Two million Muslims from around the world gathered at Mount Arafat on the outskirts of the holy city of Mecca on Thursday (31 August) for a vigil to atone for their sins and ask God's forgiveness as the annual hajj pilgrimage reaches its climax.
Mount Arafat, also known as Mount of Mercy (Jabal ar-Rahmah), is a small granite hill about 70 metres (230 feet) high. Incredible aerial photos show huge crowds of pilgrims, from more than 160 countries, covering the hill and the surrounding plain. Almost all are dressed in plain white garments, meant to symbolise unity among Muslims, humility and equality before God. Many carry umbrellas to shelter from the sun as temperatures approached 40 degrees Celsius (104°F).
From dawn until dusk, the massive crowd of people will spend the day in supplication and contemplation on the hill where the Prophet Muhammad delivered his final sermon more than 1,400 years ago. In his sermon, the prophet called on his followers to repay their debts, beware of Satan, perform five daily prayers, fast during the month of Ramadan and give to charity. He also called on those with the means to perform the hajj once in a lifetime.
By sunset they will move to the rocky plain of Muzdalifa to gather pebbles, which they will throw at stone walls symbolising the devil the following morning. Male pilgrims will shave their hair and women will cut a lock of hair in a sign of renewal for completing the hajj. Around the world, Muslims will mark the end of hajj with a celebration called Eid al-Adha.

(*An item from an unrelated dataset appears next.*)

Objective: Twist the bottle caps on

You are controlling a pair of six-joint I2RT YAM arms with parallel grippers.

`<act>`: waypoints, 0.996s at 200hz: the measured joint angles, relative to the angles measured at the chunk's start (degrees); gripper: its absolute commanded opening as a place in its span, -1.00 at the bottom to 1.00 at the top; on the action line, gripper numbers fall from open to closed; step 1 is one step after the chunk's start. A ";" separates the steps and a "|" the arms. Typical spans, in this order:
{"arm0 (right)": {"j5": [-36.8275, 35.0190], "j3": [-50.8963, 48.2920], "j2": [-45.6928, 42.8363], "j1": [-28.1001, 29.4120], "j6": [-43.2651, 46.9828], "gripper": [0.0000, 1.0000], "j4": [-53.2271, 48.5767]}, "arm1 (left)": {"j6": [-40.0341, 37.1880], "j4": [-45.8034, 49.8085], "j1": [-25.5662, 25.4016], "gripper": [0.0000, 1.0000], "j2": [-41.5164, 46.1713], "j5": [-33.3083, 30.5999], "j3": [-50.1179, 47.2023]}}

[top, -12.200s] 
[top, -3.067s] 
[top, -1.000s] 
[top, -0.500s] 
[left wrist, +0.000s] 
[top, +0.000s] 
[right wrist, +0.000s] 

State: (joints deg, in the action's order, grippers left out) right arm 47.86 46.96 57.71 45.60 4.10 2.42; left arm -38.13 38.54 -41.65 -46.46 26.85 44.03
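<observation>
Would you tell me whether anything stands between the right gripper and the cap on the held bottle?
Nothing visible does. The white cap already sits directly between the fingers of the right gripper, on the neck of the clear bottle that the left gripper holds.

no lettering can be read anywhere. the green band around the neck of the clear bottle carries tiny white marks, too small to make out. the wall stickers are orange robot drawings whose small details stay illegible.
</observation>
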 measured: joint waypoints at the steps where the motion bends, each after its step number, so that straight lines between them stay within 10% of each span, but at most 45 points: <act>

More than two million pilgrims, most of them from outside Saudi Arabia, are in Mecca for the five-day ritual, a religious duty once in a lifetime for every able-bodied Muslim who can afford the journey. Many begin their pilgrimage by traveling to Medina, the site of both the Prophet Muhammad's first mosque and where he is buried.
The rites of the hajj, however, begin in Mecca, the site of Islam's holiest place of worship. There, pilgrims circulate the cube-shaped Kaaba and kneel in prayer facing it. The Kaaba represents the metaphorical house of God and the oneness of God in Islam. Observant Muslims around the world face toward the Kaaba during the five daily prayers. Saudi state television on Thursday showed a new kiswa, the cloth embroidered with verses from the Quran, being placed over the Kaaba. Pilgrims will return to pray there at the end of hajj.
The movement of such a large and diverse crowd of people in a short period of time in limited spaces is a logistical challenge for the Saudi government. Authorities have deployed more than 100,000 security forces to secure the hajj and assist pilgrims. Additional doctors, nurses, ambulances and mobile health centres are also deployed in the areas of hajj.
A crush in 2015 which killed hundreds occurred when two large groups of pilgrims arrived together at a crossroads in Mina, a few km east of Mecca, on their way to Jamarat. It was the worst disaster to strike hajj for at least 25 years.